_TASK ITEM_
Produce a faithful copy of the data, one that leaves out the pictures.

--------------------------------

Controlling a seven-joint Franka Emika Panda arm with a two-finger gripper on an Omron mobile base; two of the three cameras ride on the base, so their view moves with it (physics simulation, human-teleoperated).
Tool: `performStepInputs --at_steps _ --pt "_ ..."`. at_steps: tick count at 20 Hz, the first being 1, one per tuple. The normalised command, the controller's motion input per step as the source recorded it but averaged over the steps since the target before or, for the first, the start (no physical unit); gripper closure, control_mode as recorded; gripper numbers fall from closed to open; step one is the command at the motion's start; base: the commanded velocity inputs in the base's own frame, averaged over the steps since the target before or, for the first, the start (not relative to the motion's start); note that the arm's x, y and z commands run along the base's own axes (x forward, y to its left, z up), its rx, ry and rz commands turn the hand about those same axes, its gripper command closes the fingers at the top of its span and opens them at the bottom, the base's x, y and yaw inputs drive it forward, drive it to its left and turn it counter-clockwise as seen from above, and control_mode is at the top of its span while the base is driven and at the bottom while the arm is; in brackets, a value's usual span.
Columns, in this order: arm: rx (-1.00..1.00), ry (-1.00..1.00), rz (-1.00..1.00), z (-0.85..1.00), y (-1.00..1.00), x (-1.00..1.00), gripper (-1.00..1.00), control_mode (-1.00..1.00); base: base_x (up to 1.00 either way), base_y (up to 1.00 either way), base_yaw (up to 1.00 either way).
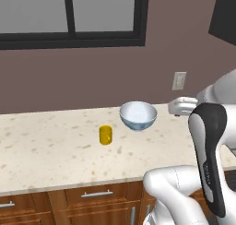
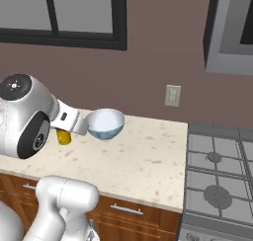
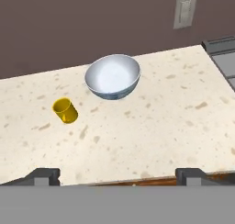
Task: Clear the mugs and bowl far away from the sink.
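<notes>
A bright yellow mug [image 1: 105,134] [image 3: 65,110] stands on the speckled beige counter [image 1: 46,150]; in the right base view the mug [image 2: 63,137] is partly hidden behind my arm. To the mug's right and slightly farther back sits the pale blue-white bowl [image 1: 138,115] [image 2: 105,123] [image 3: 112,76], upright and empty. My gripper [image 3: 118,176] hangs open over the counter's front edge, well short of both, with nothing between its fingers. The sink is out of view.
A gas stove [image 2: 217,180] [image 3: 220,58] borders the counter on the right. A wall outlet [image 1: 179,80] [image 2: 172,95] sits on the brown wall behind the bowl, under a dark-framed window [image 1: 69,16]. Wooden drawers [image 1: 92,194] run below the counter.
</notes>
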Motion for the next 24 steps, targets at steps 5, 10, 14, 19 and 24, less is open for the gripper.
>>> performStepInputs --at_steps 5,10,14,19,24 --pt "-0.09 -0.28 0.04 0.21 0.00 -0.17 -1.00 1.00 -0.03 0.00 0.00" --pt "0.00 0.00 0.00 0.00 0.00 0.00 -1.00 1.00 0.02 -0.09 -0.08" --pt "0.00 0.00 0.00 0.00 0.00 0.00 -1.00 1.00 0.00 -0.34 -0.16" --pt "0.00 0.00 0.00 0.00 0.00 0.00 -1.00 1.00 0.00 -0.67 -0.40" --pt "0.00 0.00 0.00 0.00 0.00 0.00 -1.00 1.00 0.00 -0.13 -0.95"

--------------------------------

_SOLVED PROBLEM_
Controlling a seven-joint Franka Emika Panda arm with a two-finger gripper on an Omron mobile base; two of the three cameras ride on the base, so their view moves with it (physics simulation, human-teleoperated).
Tool: `performStepInputs --at_steps _ --pt "_ ..."`. at_steps: tick count at 20 Hz, the first being 1, one per tuple. The normalised command, the controller's motion input per step as the source recorded it but averaged over the steps since the target before or, for the first, the start (no physical unit); gripper closure, control_mode as recorded; gripper numbers fall from closed to open; step one is the command at the motion's start; base: the commanded velocity inputs in the base's own frame, averaged over the steps since the target before or, for the first, the start (not relative to the motion's start); note that the arm's x, y and z commands run along the base's own axes (x forward, y to its left, z up), its rx, ry and rz commands turn the hand about those same axes, its gripper command closes the fingers at the top of its span and opens them at the bottom, the base's x, y and yaw inputs drive it forward, drive it to its left and turn it counter-clockwise as seen from above, and control_mode is at the top of its span while the base is driven and at the bottom while the arm is; in brackets, a value's usual span.
Columns, in this order: arm: rx (-1.00..1.00), ry (-1.00..1.00), rz (-1.00..1.00), z (-0.85..1.00), y (-1.00..1.00), x (-1.00..1.00), gripper (-1.00..1.00), control_mode (-1.00..1.00); base: base_x (up to 1.00 either way), base_y (up to 1.00 either way), base_yaw (up to 1.00 either way).
Task: Clear the mugs and bowl far away from the sink.
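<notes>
A bright yellow mug [image 1: 105,134] [image 3: 65,110] stands on the speckled beige counter [image 1: 46,150]; in the right base view the mug [image 2: 63,137] is partly hidden behind my arm. To the mug's right and slightly farther back sits the pale blue-white bowl [image 1: 138,115] [image 2: 105,123] [image 3: 112,76], upright and empty. My gripper [image 3: 118,176] hangs open over the counter's front edge, well short of both, with nothing between its fingers. The sink is out of view.
A gas stove [image 2: 217,180] [image 3: 220,58] borders the counter on the right. A wall outlet [image 1: 179,80] [image 2: 172,95] sits on the brown wall behind the bowl, under a dark-framed window [image 1: 69,16]. Wooden drawers [image 1: 92,194] run below the counter.
</notes>
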Motion for the next 24 steps, targets at steps 5, 10, 14, 19 and 24, less is open for the gripper.
>>> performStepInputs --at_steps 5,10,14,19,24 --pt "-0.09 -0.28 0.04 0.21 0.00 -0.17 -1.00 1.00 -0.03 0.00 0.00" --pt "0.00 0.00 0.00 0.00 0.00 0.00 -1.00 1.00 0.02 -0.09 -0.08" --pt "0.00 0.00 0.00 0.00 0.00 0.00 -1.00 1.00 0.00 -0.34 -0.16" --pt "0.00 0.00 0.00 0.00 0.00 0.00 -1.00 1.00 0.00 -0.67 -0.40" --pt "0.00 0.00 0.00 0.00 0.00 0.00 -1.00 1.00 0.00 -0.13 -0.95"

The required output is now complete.